Die amerikanische naive Malerei ist von der europäischen grundsätzlich zu unterscheiden. Denn im Gegensatz zur europäischen naiven Malerei - Gauguin ist da ja ganz berühmt - vollzog sich die amerikanische nicht als Gegenbewegung zu einem ausgebildeten akademischen Malstil. In Amerika, dessen erstes Gemälde Öl auf Leinwand man auf das Jahr 1564 datiert, hat sich diese vor allem von Autodidakten gewählte Malweise schon im 16. Jahrhundert ausgebildet. Die Neue Welt war voller Handwerker und Alleskönner - die Frauen spannen, webten und färbten die Wolle für die selbstgeschneiderte Kleidung, kochten und brauten, zogen Kerzen und siedeten Seife. Die Männer bauten Häuser und jagten, bebauten das Land, schnitzen - und malten eben auch. Edward Hicks wurde wie erwähnt zum Kutschen und Schildermaler ausgebildet. Gerade in Pennsylvania, wohin sehr viele Deutsche auswanderten, spielte die in Frakturschrift gestaltete Urkunde (Taufe), der Haussegen, Vorschriftstafeln etc. (alles in deutscher Sprache) zudem eine sehr große Rolle.

Man malte daher in dieser heraldischen Manier, die die naive Malerei in ihrer Reinform eigentlich auszeichnet: Von oben bis unten knallbunt, keine perspektivische Darstellung, das Bild kennt nur ein Oben und Unten, keine Tiefe des Bildraumes, übereinander gemalte Häuser erscheinen als übereinanderliegend, nicht als Vorder- und Hintergrund einer Stadtlandschaft, Figuren werden ohne anatomische Kenntnisse zum Teil recht verzerrt dargestellt: falsch herum angewinkelte Arme, zu kleine Füße, zu kurze Beine, zu große Augen. In Amerika ist die naive Malerei, die sich nach der Unabhängigkeitserklärung 1776, den damit wegfallenden Zoll- und Handelsbeschränkungen, dem Gefühl der Freiheit und der Autarkie verstärkt entwickelte und ihre Blütezeit in der ersten Hälfte des 19. Jahrhunderts (Hicks!) entfaltete, in Amerika ist die naive Malerei keine Außenseiterkunst, sondern die Malerei, die sich organisch herausbildete aus einem fortentwickelten und neue Bildmotive bearbeitenden Kunsthandwerk.
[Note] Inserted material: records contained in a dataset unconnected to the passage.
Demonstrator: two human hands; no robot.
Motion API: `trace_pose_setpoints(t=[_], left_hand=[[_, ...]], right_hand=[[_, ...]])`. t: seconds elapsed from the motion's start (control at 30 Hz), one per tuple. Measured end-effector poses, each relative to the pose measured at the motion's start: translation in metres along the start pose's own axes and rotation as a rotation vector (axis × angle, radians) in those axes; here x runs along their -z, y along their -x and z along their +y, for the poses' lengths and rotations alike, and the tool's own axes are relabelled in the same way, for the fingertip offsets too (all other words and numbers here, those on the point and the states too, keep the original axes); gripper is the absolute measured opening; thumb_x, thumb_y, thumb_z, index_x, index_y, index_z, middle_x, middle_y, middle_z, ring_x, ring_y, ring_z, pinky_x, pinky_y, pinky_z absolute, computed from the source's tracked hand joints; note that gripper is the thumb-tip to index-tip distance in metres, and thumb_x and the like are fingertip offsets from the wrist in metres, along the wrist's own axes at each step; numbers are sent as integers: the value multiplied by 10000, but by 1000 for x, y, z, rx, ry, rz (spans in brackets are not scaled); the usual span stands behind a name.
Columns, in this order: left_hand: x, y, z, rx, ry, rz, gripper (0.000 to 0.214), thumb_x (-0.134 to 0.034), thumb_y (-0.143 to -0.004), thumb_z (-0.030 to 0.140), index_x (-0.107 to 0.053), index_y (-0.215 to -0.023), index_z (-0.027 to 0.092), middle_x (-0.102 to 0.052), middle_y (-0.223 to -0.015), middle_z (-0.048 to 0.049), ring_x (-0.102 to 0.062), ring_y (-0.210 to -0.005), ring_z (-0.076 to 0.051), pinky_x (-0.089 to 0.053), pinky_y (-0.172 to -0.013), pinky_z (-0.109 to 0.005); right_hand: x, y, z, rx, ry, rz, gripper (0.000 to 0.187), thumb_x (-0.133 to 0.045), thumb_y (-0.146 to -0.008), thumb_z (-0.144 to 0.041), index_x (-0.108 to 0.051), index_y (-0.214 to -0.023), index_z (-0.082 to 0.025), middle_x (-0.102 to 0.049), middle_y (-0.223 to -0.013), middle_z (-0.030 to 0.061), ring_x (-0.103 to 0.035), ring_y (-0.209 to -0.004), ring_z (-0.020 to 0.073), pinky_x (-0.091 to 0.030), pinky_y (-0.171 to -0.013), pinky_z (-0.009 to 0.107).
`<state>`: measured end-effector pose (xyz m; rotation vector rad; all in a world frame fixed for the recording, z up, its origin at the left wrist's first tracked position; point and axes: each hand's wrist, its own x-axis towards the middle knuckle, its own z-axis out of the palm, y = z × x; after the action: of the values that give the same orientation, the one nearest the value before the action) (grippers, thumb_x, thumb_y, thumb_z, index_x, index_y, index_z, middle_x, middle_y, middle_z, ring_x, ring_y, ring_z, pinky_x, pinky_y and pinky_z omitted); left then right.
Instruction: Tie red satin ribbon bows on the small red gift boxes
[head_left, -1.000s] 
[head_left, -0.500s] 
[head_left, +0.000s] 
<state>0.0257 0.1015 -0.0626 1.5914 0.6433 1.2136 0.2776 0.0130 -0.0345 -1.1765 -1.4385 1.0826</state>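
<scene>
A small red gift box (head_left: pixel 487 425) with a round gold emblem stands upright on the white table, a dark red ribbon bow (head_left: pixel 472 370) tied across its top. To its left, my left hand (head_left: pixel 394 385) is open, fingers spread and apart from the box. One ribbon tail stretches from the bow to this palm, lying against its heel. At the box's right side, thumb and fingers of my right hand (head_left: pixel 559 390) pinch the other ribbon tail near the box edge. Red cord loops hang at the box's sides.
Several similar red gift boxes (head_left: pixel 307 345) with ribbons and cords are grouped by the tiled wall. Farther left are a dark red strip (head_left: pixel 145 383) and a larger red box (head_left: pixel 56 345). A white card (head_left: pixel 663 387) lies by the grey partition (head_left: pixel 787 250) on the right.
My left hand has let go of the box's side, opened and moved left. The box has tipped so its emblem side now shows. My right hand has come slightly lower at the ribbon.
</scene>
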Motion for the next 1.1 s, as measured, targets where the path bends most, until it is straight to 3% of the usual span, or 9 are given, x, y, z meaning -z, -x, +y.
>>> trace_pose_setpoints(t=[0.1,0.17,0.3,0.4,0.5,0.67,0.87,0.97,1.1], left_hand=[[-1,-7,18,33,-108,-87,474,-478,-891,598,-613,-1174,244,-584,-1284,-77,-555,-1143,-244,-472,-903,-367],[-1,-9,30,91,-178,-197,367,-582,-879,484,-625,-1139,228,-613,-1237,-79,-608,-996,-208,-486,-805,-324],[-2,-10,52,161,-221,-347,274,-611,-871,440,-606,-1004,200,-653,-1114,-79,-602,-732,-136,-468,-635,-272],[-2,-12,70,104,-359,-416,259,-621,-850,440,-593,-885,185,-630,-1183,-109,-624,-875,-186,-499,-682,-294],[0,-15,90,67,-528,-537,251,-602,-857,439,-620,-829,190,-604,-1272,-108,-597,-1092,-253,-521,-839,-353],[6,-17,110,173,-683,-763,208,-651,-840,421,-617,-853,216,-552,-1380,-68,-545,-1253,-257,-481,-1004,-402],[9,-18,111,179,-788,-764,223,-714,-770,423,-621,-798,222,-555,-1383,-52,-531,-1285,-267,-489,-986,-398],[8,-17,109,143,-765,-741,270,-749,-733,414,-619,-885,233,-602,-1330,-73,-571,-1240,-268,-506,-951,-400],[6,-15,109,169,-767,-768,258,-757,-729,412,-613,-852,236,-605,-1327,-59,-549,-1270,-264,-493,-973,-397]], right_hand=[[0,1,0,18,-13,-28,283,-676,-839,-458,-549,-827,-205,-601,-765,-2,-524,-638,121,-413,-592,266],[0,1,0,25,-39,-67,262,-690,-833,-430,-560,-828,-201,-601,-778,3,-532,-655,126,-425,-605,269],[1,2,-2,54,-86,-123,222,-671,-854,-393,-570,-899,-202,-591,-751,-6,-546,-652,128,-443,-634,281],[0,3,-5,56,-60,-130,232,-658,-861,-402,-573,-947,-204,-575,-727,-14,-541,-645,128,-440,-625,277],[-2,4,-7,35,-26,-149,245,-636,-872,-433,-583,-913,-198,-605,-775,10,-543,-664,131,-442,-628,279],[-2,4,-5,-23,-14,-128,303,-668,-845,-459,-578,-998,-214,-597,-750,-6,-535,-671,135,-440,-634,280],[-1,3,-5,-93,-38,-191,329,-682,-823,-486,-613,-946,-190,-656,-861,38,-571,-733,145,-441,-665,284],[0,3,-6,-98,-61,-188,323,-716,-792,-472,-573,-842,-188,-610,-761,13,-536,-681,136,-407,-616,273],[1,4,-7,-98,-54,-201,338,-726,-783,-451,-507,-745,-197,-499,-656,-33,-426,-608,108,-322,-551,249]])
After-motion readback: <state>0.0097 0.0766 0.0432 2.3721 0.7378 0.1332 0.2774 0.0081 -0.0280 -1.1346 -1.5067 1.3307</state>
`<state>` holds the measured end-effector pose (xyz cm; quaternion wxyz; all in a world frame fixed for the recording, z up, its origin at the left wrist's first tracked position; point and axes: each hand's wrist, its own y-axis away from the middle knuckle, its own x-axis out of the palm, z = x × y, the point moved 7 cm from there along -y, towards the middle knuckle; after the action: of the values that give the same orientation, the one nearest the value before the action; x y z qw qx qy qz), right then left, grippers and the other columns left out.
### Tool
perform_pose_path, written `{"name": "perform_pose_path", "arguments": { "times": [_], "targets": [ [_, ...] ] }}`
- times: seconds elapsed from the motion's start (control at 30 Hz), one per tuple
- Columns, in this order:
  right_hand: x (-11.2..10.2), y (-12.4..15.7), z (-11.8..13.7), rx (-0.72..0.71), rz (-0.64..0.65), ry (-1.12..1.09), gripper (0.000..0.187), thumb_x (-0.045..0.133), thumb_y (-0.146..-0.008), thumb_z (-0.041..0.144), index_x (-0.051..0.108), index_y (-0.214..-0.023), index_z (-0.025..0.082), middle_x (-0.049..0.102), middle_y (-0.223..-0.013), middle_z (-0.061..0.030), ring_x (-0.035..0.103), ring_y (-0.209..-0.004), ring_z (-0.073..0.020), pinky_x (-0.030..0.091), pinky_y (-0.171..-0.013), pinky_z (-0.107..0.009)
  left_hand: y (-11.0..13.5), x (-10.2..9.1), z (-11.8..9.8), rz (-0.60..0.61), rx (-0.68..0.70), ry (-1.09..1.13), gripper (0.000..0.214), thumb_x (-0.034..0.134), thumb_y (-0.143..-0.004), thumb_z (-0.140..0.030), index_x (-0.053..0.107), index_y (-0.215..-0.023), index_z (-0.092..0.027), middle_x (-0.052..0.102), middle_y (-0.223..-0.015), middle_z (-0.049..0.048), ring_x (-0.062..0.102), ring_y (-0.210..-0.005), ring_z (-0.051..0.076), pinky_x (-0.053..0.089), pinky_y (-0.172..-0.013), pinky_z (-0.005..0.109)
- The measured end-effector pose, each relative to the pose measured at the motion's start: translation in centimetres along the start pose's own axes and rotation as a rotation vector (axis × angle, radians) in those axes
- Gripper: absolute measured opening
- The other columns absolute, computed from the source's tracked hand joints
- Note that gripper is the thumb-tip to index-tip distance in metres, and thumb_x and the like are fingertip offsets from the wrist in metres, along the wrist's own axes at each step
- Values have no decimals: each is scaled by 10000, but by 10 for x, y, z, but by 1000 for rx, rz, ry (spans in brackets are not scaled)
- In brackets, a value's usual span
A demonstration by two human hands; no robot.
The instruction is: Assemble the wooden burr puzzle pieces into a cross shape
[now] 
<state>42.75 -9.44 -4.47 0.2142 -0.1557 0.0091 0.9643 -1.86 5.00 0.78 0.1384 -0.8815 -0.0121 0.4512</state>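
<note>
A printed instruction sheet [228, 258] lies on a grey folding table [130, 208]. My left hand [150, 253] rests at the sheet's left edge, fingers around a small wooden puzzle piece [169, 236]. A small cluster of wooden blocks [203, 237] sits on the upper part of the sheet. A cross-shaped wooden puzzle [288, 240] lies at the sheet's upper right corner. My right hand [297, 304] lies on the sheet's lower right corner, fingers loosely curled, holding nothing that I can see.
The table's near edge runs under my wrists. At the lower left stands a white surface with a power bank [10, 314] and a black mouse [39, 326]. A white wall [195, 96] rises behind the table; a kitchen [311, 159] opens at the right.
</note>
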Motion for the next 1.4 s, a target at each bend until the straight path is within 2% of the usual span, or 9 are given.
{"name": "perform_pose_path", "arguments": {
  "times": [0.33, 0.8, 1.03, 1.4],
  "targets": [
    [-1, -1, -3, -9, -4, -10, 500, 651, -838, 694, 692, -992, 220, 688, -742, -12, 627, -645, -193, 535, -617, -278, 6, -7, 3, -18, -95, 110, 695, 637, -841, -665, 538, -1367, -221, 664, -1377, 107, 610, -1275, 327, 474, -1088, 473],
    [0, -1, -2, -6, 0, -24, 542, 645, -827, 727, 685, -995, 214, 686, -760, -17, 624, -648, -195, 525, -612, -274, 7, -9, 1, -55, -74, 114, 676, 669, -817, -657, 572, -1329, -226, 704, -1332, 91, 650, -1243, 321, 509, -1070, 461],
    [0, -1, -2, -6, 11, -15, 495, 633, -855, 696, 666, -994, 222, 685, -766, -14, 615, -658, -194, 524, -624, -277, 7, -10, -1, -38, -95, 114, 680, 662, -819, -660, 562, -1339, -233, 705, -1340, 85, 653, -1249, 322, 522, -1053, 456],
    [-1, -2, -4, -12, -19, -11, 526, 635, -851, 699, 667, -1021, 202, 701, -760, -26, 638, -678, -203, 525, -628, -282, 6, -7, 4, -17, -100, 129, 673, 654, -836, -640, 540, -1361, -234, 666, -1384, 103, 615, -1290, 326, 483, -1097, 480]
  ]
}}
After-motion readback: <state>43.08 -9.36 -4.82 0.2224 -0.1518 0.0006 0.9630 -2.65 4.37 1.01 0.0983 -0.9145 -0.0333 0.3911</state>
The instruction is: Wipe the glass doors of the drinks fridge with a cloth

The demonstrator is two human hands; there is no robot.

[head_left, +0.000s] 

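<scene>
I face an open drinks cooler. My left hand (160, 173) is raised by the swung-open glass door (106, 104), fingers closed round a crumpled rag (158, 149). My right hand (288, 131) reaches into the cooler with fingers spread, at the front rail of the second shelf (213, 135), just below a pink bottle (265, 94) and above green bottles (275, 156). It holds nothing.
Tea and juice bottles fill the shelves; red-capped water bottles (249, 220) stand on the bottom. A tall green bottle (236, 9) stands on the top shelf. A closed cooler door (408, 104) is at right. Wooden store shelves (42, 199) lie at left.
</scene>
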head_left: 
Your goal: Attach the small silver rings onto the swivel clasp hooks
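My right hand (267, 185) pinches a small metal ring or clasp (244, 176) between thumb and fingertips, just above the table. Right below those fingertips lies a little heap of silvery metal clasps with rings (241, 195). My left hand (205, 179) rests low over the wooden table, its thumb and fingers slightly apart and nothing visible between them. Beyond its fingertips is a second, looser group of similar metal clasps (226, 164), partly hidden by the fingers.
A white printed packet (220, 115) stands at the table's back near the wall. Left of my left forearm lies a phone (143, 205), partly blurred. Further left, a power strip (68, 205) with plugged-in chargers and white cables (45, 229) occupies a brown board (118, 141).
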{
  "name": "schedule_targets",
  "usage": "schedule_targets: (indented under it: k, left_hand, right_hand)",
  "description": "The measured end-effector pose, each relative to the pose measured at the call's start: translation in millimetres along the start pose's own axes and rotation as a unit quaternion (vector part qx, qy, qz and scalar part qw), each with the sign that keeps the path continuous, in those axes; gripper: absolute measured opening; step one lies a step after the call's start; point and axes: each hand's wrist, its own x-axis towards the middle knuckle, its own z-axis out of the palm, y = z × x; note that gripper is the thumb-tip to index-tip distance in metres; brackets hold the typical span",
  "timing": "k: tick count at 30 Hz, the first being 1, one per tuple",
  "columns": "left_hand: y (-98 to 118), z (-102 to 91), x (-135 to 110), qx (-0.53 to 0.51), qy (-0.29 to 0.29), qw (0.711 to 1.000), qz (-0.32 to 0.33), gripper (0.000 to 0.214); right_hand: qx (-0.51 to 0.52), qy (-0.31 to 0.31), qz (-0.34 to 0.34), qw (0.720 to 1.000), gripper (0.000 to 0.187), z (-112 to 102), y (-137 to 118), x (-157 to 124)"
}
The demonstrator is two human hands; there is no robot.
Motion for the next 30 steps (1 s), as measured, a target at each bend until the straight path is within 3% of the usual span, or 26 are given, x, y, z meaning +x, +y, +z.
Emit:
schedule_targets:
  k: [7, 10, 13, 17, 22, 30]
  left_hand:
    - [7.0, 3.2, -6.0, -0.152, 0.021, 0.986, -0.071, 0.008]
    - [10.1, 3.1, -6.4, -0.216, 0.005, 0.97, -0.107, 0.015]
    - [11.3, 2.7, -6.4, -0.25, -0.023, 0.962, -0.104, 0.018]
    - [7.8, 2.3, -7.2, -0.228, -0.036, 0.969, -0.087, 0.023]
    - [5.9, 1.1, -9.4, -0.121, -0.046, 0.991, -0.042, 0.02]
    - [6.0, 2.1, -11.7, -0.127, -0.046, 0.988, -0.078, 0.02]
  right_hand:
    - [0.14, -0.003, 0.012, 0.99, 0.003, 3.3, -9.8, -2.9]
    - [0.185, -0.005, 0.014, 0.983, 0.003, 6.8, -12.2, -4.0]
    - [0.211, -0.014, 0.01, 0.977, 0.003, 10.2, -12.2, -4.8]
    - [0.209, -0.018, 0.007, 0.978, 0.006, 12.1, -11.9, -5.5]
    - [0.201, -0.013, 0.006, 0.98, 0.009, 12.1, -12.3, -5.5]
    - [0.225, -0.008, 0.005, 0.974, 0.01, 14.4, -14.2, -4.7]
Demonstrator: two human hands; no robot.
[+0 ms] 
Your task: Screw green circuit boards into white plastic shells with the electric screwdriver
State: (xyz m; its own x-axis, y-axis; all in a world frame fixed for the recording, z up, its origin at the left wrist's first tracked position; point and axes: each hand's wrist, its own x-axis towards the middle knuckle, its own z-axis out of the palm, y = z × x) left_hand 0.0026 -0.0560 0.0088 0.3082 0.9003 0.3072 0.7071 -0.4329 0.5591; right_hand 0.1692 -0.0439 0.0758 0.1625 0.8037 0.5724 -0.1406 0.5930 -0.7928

Wir sehen stilistisch, daß das Werk von Edward Hicks eine Art hybride Zwischenwelt darstellt. Die Tiere im rechten Vordergrund sind eindeutig der naiven Malerei zuzuordnen. Das Verblassen der Farben und die perspektivische Verkürzung sorgt im linken Mittelgrund und mit der Flußlandschaft des Hintergrundes für räumliche Tiefe im Werk. Auch die weitgehende anatomische Korrektheit in der Darstellung der menschlichen Figur lassen eine Schulung an europäischer Malerei und deren Regeln und Errungenschaften vermuten. Wir haben kunstgeschichtlich eine Art "Europäisch informiertes Folk Painting" vor uns.